Task to complete: What is needed is an exact transcription of every record below.

[Recorded data]
━━━━━━━━
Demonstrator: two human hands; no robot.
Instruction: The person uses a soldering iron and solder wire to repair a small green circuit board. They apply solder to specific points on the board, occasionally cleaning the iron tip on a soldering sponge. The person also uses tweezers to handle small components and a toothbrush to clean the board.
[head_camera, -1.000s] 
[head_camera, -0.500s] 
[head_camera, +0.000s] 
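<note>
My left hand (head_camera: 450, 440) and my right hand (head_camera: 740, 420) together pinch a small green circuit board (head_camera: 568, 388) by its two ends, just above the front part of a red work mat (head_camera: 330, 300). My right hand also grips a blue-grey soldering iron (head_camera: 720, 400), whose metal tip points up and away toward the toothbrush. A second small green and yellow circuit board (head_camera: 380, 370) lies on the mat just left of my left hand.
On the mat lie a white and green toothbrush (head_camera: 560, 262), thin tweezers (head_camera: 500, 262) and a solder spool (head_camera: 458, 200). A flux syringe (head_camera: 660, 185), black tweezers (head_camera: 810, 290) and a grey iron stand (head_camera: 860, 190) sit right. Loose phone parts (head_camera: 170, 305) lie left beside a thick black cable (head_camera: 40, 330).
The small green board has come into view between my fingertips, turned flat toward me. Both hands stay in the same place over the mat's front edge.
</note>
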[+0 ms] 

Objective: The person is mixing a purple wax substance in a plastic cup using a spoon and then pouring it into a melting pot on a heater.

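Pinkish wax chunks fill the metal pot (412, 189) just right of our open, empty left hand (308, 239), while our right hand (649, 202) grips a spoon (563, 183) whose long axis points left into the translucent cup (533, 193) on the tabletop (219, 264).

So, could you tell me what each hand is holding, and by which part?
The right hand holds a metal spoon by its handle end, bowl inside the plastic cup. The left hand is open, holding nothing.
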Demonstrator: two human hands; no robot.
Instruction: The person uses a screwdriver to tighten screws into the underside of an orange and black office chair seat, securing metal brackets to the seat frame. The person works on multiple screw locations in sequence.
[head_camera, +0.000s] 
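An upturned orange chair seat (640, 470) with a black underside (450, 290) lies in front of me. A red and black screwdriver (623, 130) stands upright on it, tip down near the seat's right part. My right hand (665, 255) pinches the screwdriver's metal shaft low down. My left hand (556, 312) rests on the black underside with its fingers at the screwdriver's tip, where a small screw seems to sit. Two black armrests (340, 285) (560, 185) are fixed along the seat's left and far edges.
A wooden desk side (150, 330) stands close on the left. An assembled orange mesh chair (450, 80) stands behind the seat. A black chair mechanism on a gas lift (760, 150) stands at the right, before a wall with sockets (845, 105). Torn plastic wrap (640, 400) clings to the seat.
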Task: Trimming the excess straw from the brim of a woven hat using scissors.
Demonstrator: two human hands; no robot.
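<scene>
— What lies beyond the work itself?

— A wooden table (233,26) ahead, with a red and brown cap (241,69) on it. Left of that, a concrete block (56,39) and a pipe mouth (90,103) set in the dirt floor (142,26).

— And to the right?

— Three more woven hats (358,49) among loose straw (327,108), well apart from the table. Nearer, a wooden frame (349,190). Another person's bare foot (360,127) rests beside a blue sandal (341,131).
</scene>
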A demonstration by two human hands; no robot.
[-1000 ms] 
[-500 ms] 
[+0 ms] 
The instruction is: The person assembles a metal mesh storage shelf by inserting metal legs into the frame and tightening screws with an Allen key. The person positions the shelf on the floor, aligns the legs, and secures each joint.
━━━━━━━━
Result of this task:
Demonstrator: two human hands; no robot.
Instruction: The person uses a soldering iron and solder wire to repair a small green circuit board. They apply solder to specific points on the board, occasionally cleaning the iron tip on a soldering sponge. The person also uses tweezers to handle small components and a toothbrush to clean the board.
[head_camera, -1.000s] 
[head_camera, -0.500s] 
[head_camera, +0.000s] 
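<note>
My left hand (head_camera: 450, 440) and my right hand (head_camera: 740, 420) together pinch a small green circuit board (head_camera: 568, 388) by its two ends, just above the front part of a red work mat (head_camera: 330, 300). My right hand also grips a blue-grey soldering iron (head_camera: 720, 400), whose metal tip points up and away toward the toothbrush. A second small green and yellow circuit board (head_camera: 380, 370) lies on the mat just left of my left hand.
On the mat lie a white and green toothbrush (head_camera: 560, 262), thin tweezers (head_camera: 500, 262) and a solder spool (head_camera: 458, 200). A flux syringe (head_camera: 660, 185), black tweezers (head_camera: 810, 290) and a grey iron stand (head_camera: 860, 190) sit right. Loose phone parts (head_camera: 170, 305) lie left beside a thick black cable (head_camera: 40, 330).
The small green board has come into view between my fingertips, turned flat toward me. Both hands stay in the same place over the mat's front edge.
</note>
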[+0 ms] 

Objective: The person is mixing a purple wax substance in a plastic cup using a spoon and then pouring it into a melting pot on a heater.

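Pinkish wax chunks fill the metal pot (412, 189) just right of our open, empty left hand (308, 239), while our right hand (649, 202) grips a spoon (563, 183) whose long axis points left into the translucent cup (533, 193) on the tabletop (219, 264).

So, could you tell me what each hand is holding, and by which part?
The right hand holds a metal spoon by its handle end, bowl inside the plastic cup. The left hand is open, holding nothing.
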Demonstrator: two human hands; no robot.
Instruction: The person uses a screwdriver to tighten screws into the underside of an orange and black office chair seat, securing metal brackets to the seat frame. The person works on multiple screw locations in sequence.
[head_camera, +0.000s] 
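An upturned orange chair seat (640, 470) with a black underside (450, 290) lies in front of me. A red and black screwdriver (623, 130) stands upright on it, tip down near the seat's right part. My right hand (665, 255) pinches the screwdriver's metal shaft low down. My left hand (556, 312) rests on the black underside with its fingers at the screwdriver's tip, where a small screw seems to sit. Two black armrests (340, 285) (560, 185) are fixed along the seat's left and far edges.
A wooden desk side (150, 330) stands close on the left. An assembled orange mesh chair (450, 80) stands behind the seat. A black chair mechanism on a gas lift (760, 150) stands at the right, before a wall with sockets (845, 105). Torn plastic wrap (640, 400) clings to the seat.
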Task: Trimming the excess straw from the brim of a woven hat using scissors.
Demonstrator: two human hands; no robot.
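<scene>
— What lies beyond the work itself?

— A wooden table (233,26) ahead, with a red and brown cap (241,69) on it. Left of that, a concrete block (56,39) and a pipe mouth (90,103) set in the dirt floor (142,26).

— And to the right?

— Three more woven hats (358,49) among loose straw (327,108), well apart from the table. Nearer, a wooden frame (349,190). Another person's bare foot (360,127) rests beside a blue sandal (341,131).
</scene>
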A demonstration by two human hands; no robot.
[-1000 ms] 
[-500 ms] 
[+0 ms] 
The instruction is: The person assembles a metal mesh storage shelf by inserting metal legs into the frame and tightening screws with an Allen key. The person positions the shelf on the floor, aligns the legs, and secures each joint.

Nothing else goes in the answer.